* ACTIVITY
Transcribe the listing exactly, skipping every picture.

* AVAILABLE DATA
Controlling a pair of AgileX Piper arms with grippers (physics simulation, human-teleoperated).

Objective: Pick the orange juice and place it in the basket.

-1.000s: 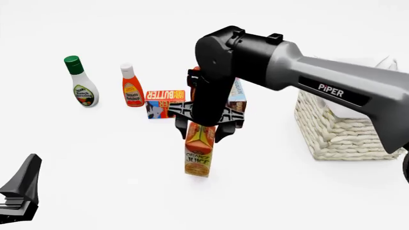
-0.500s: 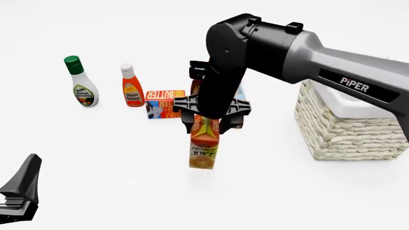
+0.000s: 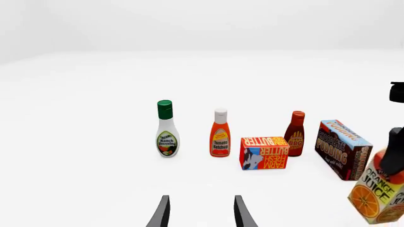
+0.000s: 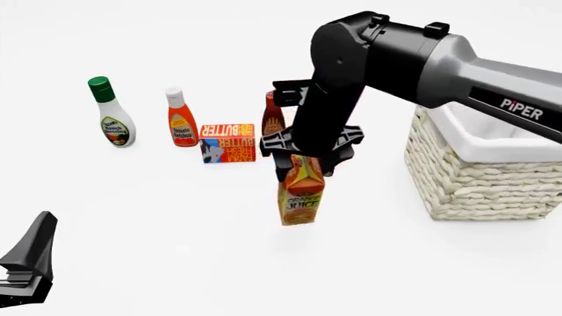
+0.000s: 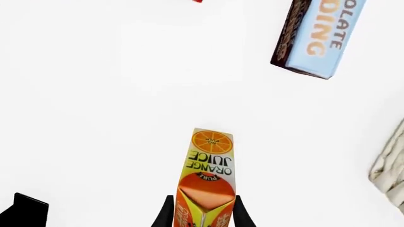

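Front view showed the right gripper pinching the orange juice mid-frame, basket at right; left gripper spread.

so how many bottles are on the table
3: ranch dressing farthest left, ketchup beside it, BBQ sauce behind the butter box, partly hidden by the right arm. Others could be hidden.

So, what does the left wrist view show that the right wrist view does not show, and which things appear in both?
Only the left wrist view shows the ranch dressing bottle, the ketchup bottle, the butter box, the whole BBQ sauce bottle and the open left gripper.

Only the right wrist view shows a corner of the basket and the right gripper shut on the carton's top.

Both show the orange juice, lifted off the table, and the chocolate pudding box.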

* SOLUTION FOR THIS PROBLEM
Controlling a pair of AgileX Piper arms with grippers (physics simulation, human-teleoperated).

Objective: Pick the orange juice and place it in the basket.

-1.000s: 
-0.500s: 
+0.000s: 
+0.000s: 
+0.000s: 

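Front view showed the right gripper pinching the orange juice mid-frame, basket at right; left gripper spread.

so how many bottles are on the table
3: ranch dressing farthest left, ketchup beside it, BBQ sauce behind the butter box, partly hidden by the right arm. Others could be hidden.

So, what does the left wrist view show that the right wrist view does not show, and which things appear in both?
Only the left wrist view shows the ranch dressing bottle, the ketchup bottle, the butter box, the whole BBQ sauce bottle and the open left gripper.

Only the right wrist view shows a corner of the basket and the right gripper shut on the carton's top.

Both show the orange juice, lifted off the table, and the chocolate pudding box.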

The response to this exercise is now complete.